Below is a block of records; reproduce all of them exactly and leave out any pictures.
**********
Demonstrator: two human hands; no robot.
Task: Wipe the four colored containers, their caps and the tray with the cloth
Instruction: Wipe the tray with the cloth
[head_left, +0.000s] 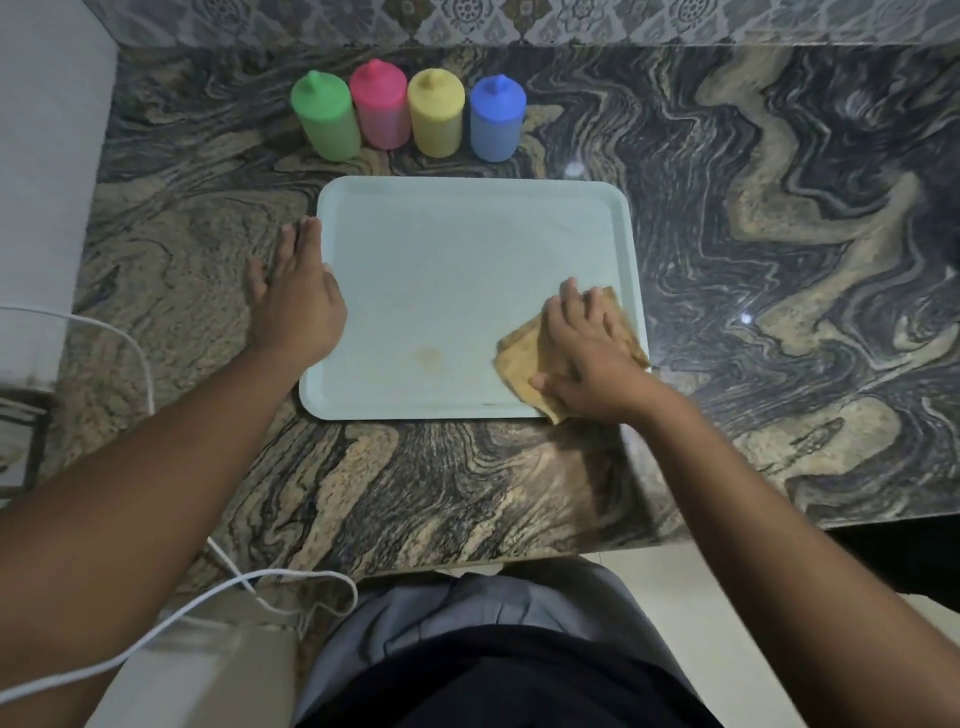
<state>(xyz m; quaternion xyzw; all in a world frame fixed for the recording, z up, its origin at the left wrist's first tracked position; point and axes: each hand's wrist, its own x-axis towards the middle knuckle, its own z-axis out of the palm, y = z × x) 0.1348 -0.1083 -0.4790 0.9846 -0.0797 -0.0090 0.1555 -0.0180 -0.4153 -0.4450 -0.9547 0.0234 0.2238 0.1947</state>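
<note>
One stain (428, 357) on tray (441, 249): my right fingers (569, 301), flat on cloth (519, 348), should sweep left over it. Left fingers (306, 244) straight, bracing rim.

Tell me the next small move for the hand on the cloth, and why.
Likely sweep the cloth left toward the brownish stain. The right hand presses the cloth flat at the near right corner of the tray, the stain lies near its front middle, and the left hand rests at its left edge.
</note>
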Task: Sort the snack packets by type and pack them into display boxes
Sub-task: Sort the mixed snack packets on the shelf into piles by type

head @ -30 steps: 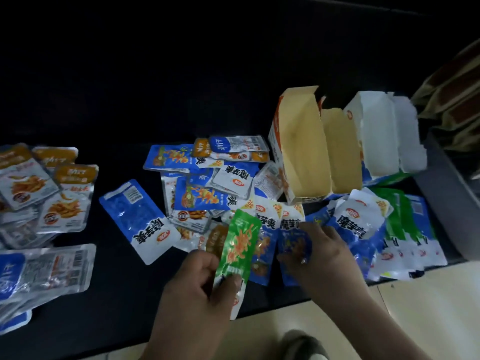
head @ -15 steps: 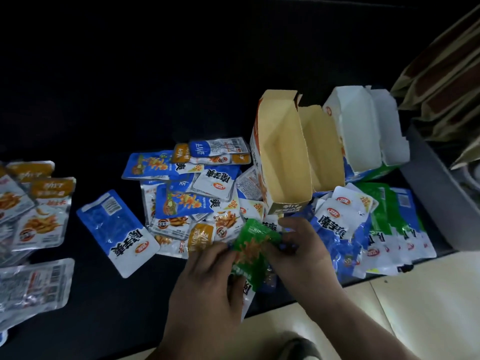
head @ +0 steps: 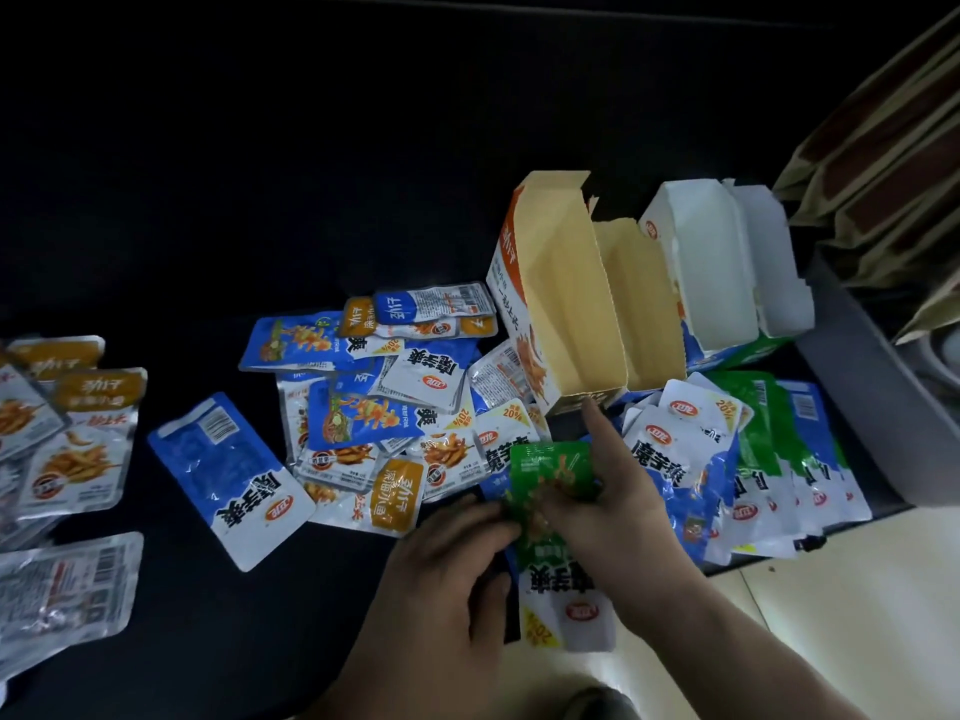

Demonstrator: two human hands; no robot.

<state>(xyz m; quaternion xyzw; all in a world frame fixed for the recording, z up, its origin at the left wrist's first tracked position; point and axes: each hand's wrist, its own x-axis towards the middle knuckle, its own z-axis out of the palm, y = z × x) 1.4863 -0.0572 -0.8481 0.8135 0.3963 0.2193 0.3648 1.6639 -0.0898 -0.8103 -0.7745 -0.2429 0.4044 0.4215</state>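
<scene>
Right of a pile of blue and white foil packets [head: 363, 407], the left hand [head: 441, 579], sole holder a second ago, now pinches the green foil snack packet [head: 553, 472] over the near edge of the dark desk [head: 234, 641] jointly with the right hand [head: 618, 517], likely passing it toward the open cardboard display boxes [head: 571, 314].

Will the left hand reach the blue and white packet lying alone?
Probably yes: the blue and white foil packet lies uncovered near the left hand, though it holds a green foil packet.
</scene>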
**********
WRITTEN REPLY -
Demonstrator: two human hands; no robot.
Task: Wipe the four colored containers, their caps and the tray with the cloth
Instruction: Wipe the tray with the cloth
[head_left, +0.000s] 
<state>(xyz m; quaternion xyzw; all in a world frame fixed for the recording, z up, its origin at the left wrist's first tracked position; point and axes: each hand's wrist, its own x-axis towards the middle knuckle, its own z-axis out of the palm, y = z × x) 0.1348 -0.1083 -0.4790 0.9846 -0.0797 -0.0090 0.1555 -0.0180 -0.4153 -0.4450 -0.9547 0.0234 0.2238 0.1947</state>
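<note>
One stain (428, 357) on tray (441, 249): my right fingers (569, 301), flat on cloth (519, 348), should sweep left over it. Left fingers (306, 244) straight, bracing rim.

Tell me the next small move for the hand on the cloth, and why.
Likely sweep the cloth left toward the brownish stain. The right hand presses the cloth flat at the near right corner of the tray, the stain lies near its front middle, and the left hand rests at its left edge.
</note>
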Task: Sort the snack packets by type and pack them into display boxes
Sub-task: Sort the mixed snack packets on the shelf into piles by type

head @ -30 steps: 
head @ -15 steps: 
head @ +0 steps: 

Demonstrator: two human hands; no robot.

<state>(xyz m; quaternion xyzw; all in a world frame fixed for the recording, z up, its origin at the left wrist's first tracked position; point and axes: each hand's wrist, its own x-axis towards the middle knuckle, its own z-axis out of the palm, y = z × x) 1.4863 -0.0572 -0.8481 0.8135 0.3963 0.2193 0.3648 1.6639 -0.0898 -0.8103 -0.7745 -0.2429 0.4044 0.4215</state>
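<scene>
Right of a pile of blue and white foil packets [head: 363, 407], the left hand [head: 441, 579], sole holder a second ago, now pinches the green foil snack packet [head: 553, 472] over the near edge of the dark desk [head: 234, 641] jointly with the right hand [head: 618, 517], likely passing it toward the open cardboard display boxes [head: 571, 314].

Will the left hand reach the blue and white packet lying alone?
Probably yes: the blue and white foil packet lies uncovered near the left hand, though it holds a green foil packet.
</scene>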

No other output was requested.